Alberto Pimenta sobre um poema de António Botto

Nuno Amado

Alberto Pimenta sobre um poema de António Botto

 

Andava a Lua nos céus

Com o seu bando de estrelas.

 

Na minha alcova

Ardiam velas

Em candelabros de bronze.

 

Pelo chão em desalinho

Os veludos pareciam

Ondas de sangue e ondas de vinho.

 

Ele olhava-me cismando;

E eu,

Placidamente, fumava,

Vendo a Lua branca e nua

Que pelos céus caminhava.

 

Aproximou-se; e em delírio

Procurou àvidamente

E àvidamente beijou

A minha boca de cravo

Que a beijar se recusou.

 

Arrastou-me para Ele;

E encostado ao meu ombro

Falou-me de um pajem loiro

Que morrera de saudade

À beira-mar, a cantar…

 

Olhei o céu!

 

Agora a Lua fugia

Entre nuvens que tornavam

A linda noite sombria.

 

Deram-se as bocas num beijo,

– Um beijo nervoso e lento…

O homem cede ao desejo

Como a nuvem cede ao vento.

 

Vinha longe a madrugada.

 

Por fim,

Largando esse corpo

Que adormecera cansado

E que eu beijara, loucamente,

Sem sentir, –

Bebia vinho, perdidamente,

Bebia vinho..., até cair.[1]

O poema transcrito de António Boto começa com um acorde harmónico: a lua e as estrelas. Representação mimética não é: a lua que percorre o céu durante a noite, lua cheia, ou quase cheia, ou ainda meia cheia (porque as outras são luas mais diurnas que nocturnas), ofusca as estrelas à sua volta. Portanto esta união da lua com as estrelas é uma união harmónica, e não denotativa. Não é uma inovação nem seria de esperar que o fosse, porque o negócio dos harmónicos é o ‘fingimento’ mais antigo que os poetas conhecem.

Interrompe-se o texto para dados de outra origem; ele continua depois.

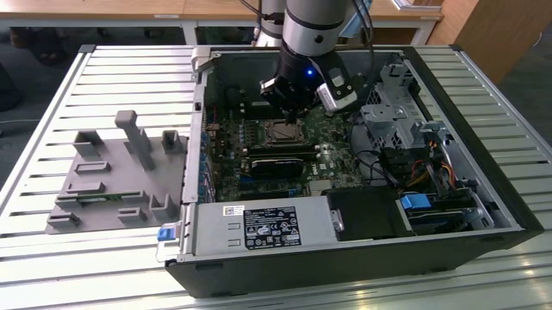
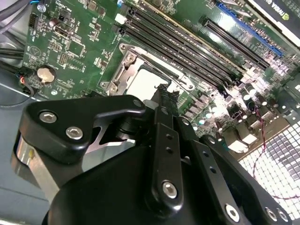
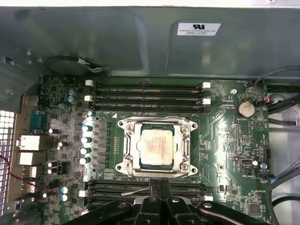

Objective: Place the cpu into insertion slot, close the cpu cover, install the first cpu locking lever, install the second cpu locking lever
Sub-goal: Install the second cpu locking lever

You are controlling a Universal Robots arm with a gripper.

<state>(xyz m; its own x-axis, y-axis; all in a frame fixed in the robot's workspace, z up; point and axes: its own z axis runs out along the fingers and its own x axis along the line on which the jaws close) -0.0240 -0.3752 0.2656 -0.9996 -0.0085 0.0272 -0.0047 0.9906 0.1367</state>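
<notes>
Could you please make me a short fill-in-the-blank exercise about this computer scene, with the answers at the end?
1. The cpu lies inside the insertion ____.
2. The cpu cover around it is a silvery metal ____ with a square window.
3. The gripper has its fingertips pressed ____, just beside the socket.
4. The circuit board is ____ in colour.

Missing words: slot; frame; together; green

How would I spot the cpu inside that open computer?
Find the green motherboard in the open case. Near its middle, between the rows of long black slots, sits the cpu cover, a silvery square frame. The cpu is the pale beige-silver square in its window, the only flat, plain metal face there.
</notes>
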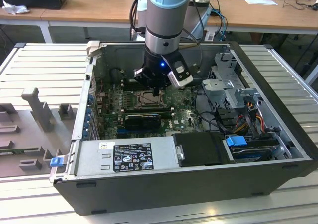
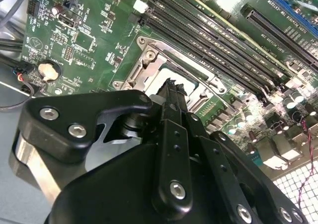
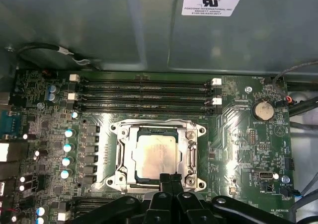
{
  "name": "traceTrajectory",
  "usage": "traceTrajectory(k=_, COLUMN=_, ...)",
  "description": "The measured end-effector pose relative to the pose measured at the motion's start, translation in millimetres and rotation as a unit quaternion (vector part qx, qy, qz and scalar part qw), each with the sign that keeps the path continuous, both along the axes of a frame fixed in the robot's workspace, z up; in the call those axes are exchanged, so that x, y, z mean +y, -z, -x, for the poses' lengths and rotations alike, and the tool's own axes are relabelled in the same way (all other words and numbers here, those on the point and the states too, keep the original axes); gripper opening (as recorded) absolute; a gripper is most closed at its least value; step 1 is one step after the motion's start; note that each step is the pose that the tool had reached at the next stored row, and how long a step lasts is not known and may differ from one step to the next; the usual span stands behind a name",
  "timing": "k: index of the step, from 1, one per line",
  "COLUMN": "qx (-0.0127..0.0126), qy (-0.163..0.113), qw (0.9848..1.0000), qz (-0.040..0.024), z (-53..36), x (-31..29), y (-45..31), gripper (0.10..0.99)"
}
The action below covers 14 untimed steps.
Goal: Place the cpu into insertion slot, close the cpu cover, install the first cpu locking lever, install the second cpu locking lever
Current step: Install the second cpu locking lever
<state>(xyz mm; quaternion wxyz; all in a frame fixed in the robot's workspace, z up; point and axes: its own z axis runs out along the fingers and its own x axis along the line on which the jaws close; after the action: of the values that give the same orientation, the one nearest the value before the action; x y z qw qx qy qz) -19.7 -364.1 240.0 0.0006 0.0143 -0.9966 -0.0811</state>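
In the first wrist view the gripper [image 3: 170, 180] hangs with its black fingertips pressed together, pinching nothing, their tips just over the near rim of the insertion slot [image 3: 158, 155]. Straight out from the tips, at twelve o'clock, the cpu [image 3: 156, 157] lies flat and square in the socket with its pale face up, and the cpu cover [image 3: 194, 154] rings it like a silver frame, so the chip sits just beyond the tips, not between them. Farther out at twelve o'clock run the long memory slots [image 3: 144, 92], crosswise to the gripper's line.
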Motion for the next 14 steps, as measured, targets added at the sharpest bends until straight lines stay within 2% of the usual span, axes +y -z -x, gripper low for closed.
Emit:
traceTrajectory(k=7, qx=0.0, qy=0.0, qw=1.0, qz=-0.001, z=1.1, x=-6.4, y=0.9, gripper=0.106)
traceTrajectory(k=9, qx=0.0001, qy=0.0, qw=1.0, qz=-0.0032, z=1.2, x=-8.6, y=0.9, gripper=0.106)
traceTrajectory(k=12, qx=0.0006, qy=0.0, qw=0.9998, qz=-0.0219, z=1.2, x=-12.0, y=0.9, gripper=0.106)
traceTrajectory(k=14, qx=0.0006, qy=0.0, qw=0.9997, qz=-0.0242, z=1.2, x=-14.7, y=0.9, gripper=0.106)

De facto, no Canto VII da Ilíada lê-se: “Tal como no céu cintilam claras as estrelas / em volta da lua resplandecente”[2]. “Cintilam claras” é um exagero, mas o excesso predicativo vai mais longe ainda em Bocage: “No etéreo prado a Lua apascentava / Das estrelas o nítido rebanho”[3].

No texto de Boto, a lua vai ser representada mais duas vezes, aproximadamente a um terço e a dois terços do texto: 4.ª e 8.ª estrofe. Dois terços, o lugar da quinta nota, do harmónico mais puro, o sol do dó (o solidó). Estas duas ocorrências, depois da introdutória, dividem o poema em 3 partes. A primeira, determinada pela mera tonalidade harmónica do motivo (lua com estrelas), a segunda marcada já por uma tonalidade denotativa, ainda que redundante (lua branca) e ainda por um segundo harmónico fonético (lua/nua) e, finalmente, uma terceira parte introduzida por uma tónica referencial dada em predicação complexa (a lua que foge entre nuvens que escurecem a noite, porque a tapam e tapam o luar). O harmónico inicial, pura irrealidade, materializa-se e concretiza-se com o decorrer do tempo e a introdução do homem em cena: é esta a ordem de representação.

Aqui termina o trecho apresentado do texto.